The task:
Take the listing below and output it exactly, with no images.

Raw data:
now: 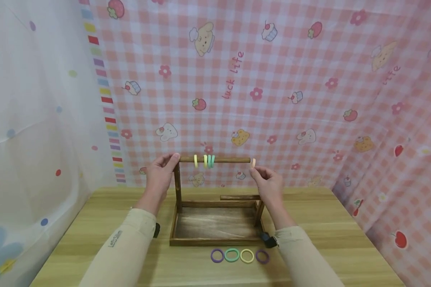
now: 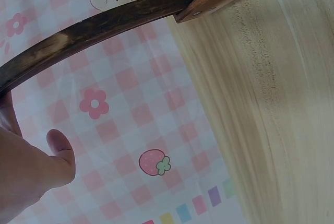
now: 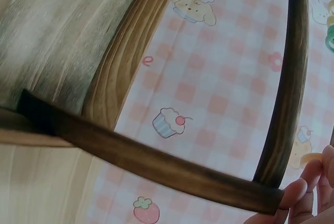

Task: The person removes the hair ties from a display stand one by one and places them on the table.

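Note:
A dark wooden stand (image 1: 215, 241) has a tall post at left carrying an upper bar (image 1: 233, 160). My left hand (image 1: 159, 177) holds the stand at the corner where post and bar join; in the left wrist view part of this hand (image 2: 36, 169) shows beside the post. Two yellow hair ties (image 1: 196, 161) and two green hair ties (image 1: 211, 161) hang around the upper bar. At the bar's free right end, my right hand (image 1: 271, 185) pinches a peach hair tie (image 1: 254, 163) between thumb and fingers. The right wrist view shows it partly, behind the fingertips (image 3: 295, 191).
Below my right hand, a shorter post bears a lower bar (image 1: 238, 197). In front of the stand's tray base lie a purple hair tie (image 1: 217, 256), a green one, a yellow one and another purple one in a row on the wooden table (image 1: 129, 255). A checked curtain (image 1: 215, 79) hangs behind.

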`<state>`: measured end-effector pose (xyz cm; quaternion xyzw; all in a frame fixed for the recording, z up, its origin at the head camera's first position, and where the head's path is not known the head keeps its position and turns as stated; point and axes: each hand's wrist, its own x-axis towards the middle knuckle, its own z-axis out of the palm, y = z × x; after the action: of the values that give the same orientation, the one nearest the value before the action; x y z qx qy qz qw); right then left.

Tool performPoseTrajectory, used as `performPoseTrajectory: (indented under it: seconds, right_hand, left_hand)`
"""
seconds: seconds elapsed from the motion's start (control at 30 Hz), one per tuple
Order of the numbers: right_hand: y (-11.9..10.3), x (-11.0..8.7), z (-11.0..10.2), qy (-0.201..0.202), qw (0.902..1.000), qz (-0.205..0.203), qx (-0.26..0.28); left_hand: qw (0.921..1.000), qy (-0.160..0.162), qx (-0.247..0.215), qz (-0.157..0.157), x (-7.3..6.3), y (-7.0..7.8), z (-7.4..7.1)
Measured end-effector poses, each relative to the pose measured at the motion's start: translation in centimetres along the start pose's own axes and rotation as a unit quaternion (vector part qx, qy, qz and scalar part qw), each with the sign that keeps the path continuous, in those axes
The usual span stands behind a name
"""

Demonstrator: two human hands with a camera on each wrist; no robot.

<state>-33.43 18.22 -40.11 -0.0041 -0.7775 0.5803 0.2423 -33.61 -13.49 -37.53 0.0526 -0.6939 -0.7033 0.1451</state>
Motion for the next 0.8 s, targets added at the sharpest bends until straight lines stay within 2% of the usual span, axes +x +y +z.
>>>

Solution for this exercise:
now: 
now: 
now: 

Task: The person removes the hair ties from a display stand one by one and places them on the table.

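Note:
A dark wooden stand (image 1: 215, 241) has a tall post at left carrying an upper bar (image 1: 233, 160). My left hand (image 1: 159, 177) holds the stand at the corner where post and bar join; in the left wrist view part of this hand (image 2: 36, 169) shows beside the post. Two yellow hair ties (image 1: 196, 161) and two green hair ties (image 1: 211, 161) hang around the upper bar. At the bar's free right end, my right hand (image 1: 271, 185) pinches a peach hair tie (image 1: 254, 163) between thumb and fingers. The right wrist view shows it partly, behind the fingertips (image 3: 295, 191).
Below my right hand, a shorter post bears a lower bar (image 1: 238, 197). In front of the stand's tray base lie a purple hair tie (image 1: 217, 256), a green one, a yellow one and another purple one in a row on the wooden table (image 1: 129, 255). A checked curtain (image 1: 215, 79) hangs behind.
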
`<state>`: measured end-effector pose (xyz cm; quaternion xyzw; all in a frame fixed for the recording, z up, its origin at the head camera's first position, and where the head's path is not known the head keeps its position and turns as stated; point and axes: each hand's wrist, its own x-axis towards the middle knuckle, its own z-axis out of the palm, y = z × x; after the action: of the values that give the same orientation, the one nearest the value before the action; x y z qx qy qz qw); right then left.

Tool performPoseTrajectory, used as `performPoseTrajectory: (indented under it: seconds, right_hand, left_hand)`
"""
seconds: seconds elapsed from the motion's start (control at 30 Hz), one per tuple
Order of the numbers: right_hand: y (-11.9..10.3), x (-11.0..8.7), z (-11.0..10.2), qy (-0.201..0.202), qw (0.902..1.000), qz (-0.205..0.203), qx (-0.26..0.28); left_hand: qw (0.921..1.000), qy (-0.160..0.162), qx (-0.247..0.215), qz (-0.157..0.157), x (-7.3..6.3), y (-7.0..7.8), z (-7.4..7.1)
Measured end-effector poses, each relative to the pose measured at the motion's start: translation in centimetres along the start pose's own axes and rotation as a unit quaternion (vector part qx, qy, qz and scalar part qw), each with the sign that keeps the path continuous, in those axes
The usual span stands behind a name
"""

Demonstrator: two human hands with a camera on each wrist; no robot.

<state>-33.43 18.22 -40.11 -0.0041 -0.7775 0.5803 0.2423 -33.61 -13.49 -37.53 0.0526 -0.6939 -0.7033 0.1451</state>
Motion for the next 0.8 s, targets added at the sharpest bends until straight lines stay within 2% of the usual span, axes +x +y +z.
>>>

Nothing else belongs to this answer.